Today I attempted to get some carp on the fly in Rocky River. I have only caught one before but it was kind of lucky because it was blind. Last night I watched video series on how to present, stalk and cast to them. I tied up about 15 of the top carp flies i saw on the internet. Took out the 7wt and went stalking between mastick and 480 bridge. Well I saw a good amount of carp, and some feeding ones at that. But darn it I could not even get 30ft away crouching without them being alarmed. And when i did find a good hiding spot behind a tree there was no room to cast so I'd end up getting caught on stuff while they feed away (and then get scared). The best i did today was getting a follow on the hybrid worm but set the hook prematurely and scared it. I used size 12 for all my flies today.


----------



## garhtr (Jan 12, 2009)

Clear water definitely makes it extremely tough but I love the challenge of stalking fish in small clear streams. Highly pressured fish will definitely be on high alert, I wear a camo shirt and staying in the shade always helps me.
Good luck and Good Fishing !


----------



## dcfisherman (Jul 25, 2008)

It really does feel like hunting just as much as fishing! yeah my shirt didn't help today.....white hah


----------



## Yakphisher (Jul 9, 2013)

I drop down to 3wt unless they are simply big monsters size. Dry flies works rather well.


----------



## garhtr (Jan 12, 2009)

dcfisherman said:


> It really does feel like hunting just as much as fishing! yeah my shirt didn't help today.....white hah


 I have found that alot of hunters do enjoy sight fishing, they enjoy the stalk.
I'm always surprised how much easier a cloudy day makes approaching fish even in clear water.
Good luck on your next trip !


----------



## dcfisherman (Jul 25, 2008)

Yeah my problem today was either having a lot of casting room but being wide open with no hiding spot, or having a great hiding spot and getting snagged in a tree


----------



## ejsell (May 3, 2012)

Usually if you stand in a spot in or near their path long enough without moving around much they'll get used to you and feed near you. It usually takes 15 to 20 minutes. I've had them bump me and feed out of the debris my feet kick up when turning around for a better angle.

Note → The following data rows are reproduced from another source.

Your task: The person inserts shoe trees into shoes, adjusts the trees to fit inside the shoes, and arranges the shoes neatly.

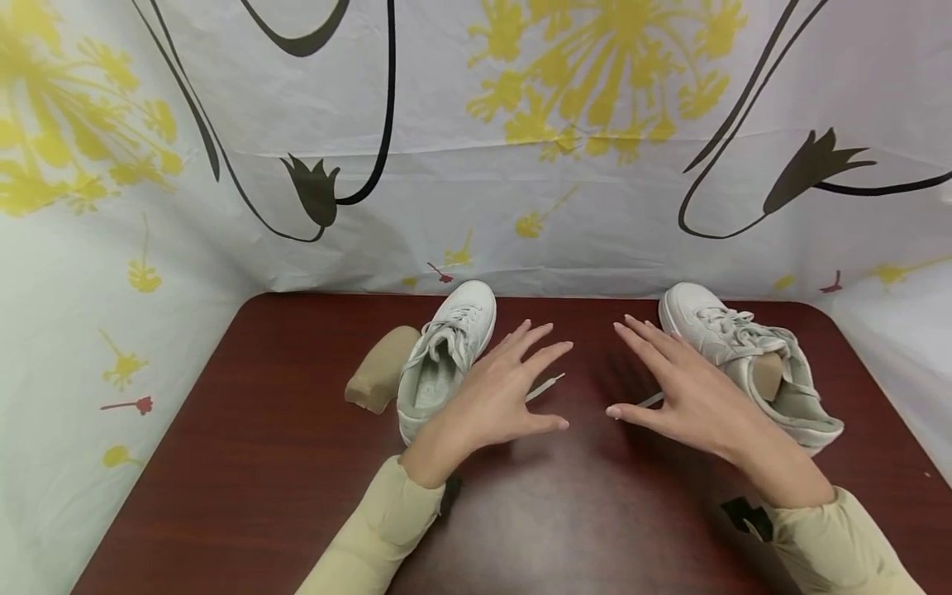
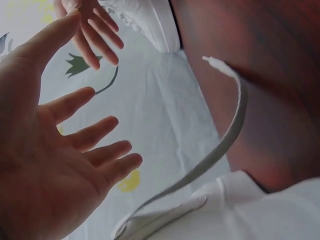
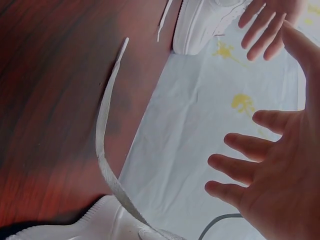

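Note:
My left hand (image 1: pixel 491 392) is held with fingers spread in front of a white sneaker (image 1: pixel 476 318) and overlaps its near side in the head view. On the other side, my right hand (image 1: pixel 687 392) spreads its fingers beside a second white sneaker (image 1: pixel 699 310). Both hands hold nothing, palms facing each other across a gap. A loose lace (image 2: pixel 231 132) runs up from the left sneaker in the left wrist view. Another lace (image 3: pixel 101 132) stretches from the right sneaker in the right wrist view. Inside the right sneaker sits a beige insert (image 1: pixel 766 376).
A beige shaped insert (image 1: pixel 384 368) lies on the dark red table (image 1: pixel 283 413), close to the left sneaker's outer side. White sheeting with printed yellow and dark flowers (image 1: pixel 476 190) stands behind the table and along its sides.

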`<state>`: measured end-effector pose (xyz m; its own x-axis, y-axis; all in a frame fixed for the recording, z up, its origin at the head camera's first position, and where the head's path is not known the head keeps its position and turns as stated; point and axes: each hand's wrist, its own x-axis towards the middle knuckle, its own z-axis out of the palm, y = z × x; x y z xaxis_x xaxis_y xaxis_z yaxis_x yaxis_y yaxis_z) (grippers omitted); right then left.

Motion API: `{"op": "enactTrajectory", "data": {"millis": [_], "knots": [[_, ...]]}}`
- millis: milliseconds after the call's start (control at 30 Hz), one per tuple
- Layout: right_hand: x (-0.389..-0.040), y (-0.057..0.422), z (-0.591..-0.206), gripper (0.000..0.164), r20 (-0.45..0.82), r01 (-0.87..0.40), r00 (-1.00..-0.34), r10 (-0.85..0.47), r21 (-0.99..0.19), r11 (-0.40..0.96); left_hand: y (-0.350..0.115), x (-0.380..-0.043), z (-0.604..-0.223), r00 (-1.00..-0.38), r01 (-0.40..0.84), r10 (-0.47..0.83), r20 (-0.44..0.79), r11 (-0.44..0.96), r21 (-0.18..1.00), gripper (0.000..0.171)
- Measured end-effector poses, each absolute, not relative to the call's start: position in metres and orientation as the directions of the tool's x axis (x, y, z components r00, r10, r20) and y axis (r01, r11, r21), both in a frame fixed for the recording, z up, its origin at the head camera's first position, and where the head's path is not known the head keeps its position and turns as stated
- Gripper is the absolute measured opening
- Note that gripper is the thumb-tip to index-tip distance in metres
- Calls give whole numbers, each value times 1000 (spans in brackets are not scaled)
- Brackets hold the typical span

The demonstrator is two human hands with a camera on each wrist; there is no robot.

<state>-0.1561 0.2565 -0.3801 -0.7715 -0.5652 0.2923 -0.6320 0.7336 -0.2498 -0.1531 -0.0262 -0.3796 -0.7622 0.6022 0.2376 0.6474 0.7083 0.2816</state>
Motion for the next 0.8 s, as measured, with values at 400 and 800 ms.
{"op": "enactTrajectory", "data": {"millis": [400, 800], "knots": [[-157, 244, -371, 100, 296, -652, -754, -587, -221, 726, -57, -155, -364, -789, 614, 548, 277, 697, 370, 81], [-161, 237, -373, 101, 283, -637, -767, -576, -230, 736, -73, -159, -364, -804, 594, 512, 302, 707, 383, 79]]}}
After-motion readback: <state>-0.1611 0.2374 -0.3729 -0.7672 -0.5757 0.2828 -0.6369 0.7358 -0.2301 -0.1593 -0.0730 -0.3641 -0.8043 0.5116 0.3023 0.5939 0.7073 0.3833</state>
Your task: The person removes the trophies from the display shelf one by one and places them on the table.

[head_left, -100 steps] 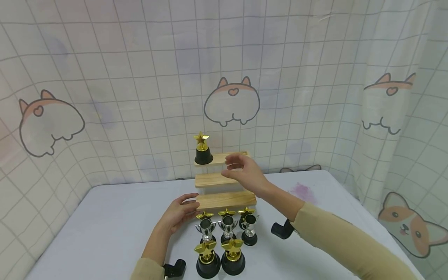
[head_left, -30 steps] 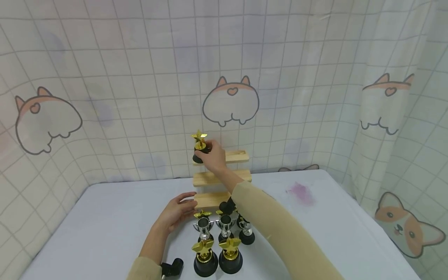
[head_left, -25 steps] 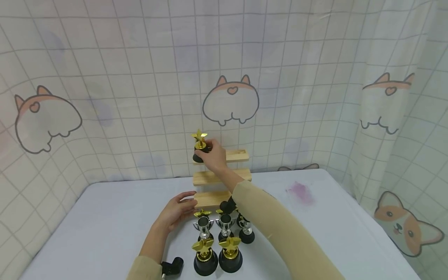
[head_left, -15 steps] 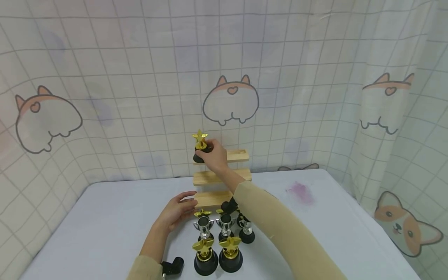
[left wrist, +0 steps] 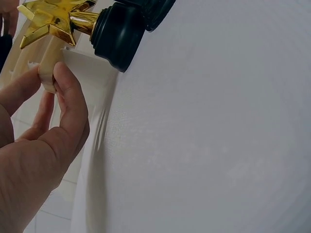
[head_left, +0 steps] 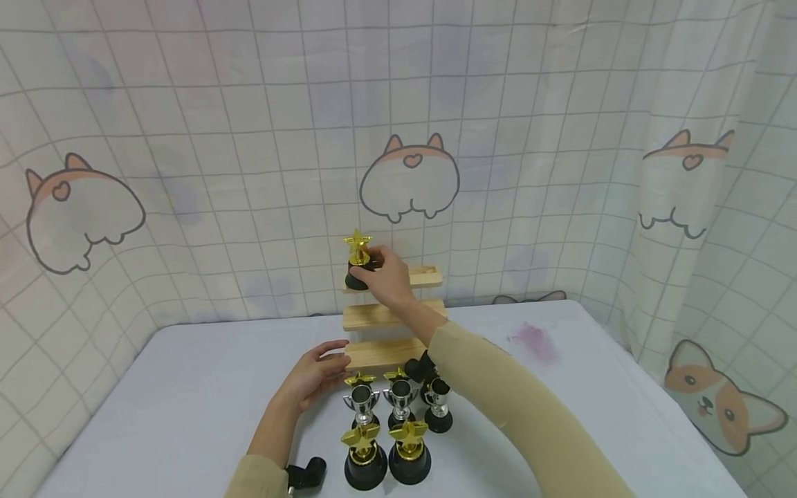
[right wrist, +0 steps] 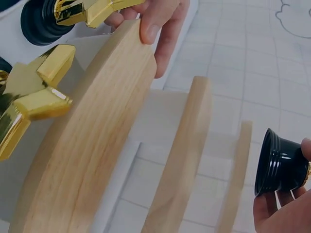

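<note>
My right hand (head_left: 391, 282) grips the black base of a gold star trophy (head_left: 358, 257) at the left end of the top board (head_left: 426, 277) of a stepped wooden rack. In the right wrist view, the trophy's black base (right wrist: 278, 162) appears slightly apart from that board. With thumb and fingers, my left hand (head_left: 314, 377) pinches the left end of the lowest board (head_left: 380, 354); the left wrist view shows this hand (left wrist: 53, 141) from close up. The middle board (head_left: 366, 317) bears nothing that I can see.
In front of the rack stand silver cup trophies (head_left: 401, 395), with gold star trophies (head_left: 360, 379) behind them. Two larger-looking star trophies (head_left: 366, 467) are nearest me. A white cloth covers the table (head_left: 205, 401); a patterned curtain (head_left: 249, 173) hangs behind.
My right hand, earlier unoccupied to the right of the trophy, has moved left and taken hold of it. Lately hand and trophy have shifted slightly right. My left hand stays at the lowest board.
</note>
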Demonstrator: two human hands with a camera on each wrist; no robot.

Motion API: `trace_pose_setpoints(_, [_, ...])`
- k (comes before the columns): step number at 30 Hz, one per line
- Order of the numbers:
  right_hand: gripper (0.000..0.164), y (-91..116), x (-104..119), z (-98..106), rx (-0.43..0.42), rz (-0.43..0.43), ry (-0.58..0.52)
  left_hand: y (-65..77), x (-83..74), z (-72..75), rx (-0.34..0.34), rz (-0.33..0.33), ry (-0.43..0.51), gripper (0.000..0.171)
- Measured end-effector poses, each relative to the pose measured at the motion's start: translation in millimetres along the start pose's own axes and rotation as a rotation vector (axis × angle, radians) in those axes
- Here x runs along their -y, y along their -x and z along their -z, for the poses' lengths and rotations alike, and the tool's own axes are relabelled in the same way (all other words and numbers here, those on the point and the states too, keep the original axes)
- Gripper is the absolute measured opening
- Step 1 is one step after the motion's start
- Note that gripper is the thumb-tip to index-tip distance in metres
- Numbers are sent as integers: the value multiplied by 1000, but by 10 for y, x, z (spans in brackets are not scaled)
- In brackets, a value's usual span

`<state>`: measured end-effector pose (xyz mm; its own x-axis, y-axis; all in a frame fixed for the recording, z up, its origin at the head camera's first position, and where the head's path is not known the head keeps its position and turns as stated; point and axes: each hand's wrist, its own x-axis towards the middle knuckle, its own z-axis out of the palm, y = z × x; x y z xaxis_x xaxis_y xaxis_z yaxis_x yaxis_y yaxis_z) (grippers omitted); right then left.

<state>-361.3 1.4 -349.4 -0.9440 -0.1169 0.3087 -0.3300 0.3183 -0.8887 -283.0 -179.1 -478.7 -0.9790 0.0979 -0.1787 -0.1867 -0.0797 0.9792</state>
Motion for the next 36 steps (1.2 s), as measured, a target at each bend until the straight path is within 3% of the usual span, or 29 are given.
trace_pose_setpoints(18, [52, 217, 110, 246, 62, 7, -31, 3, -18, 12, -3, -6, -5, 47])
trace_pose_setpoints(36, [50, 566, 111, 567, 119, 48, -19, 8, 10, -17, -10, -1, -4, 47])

Sent from my SM-G930V using Tapatalk


----------



## dcfisherman (Jul 25, 2008)

Thats a great idea...next time i'll wear dark clothes and try that


----------



## Yakphisher (Jul 9, 2013)

If the sky is blue you should dress the same as you will blend better if there is no trees. But there are carps will always be wary but some can be caught while some never have a chance without throwing a grenade.


----------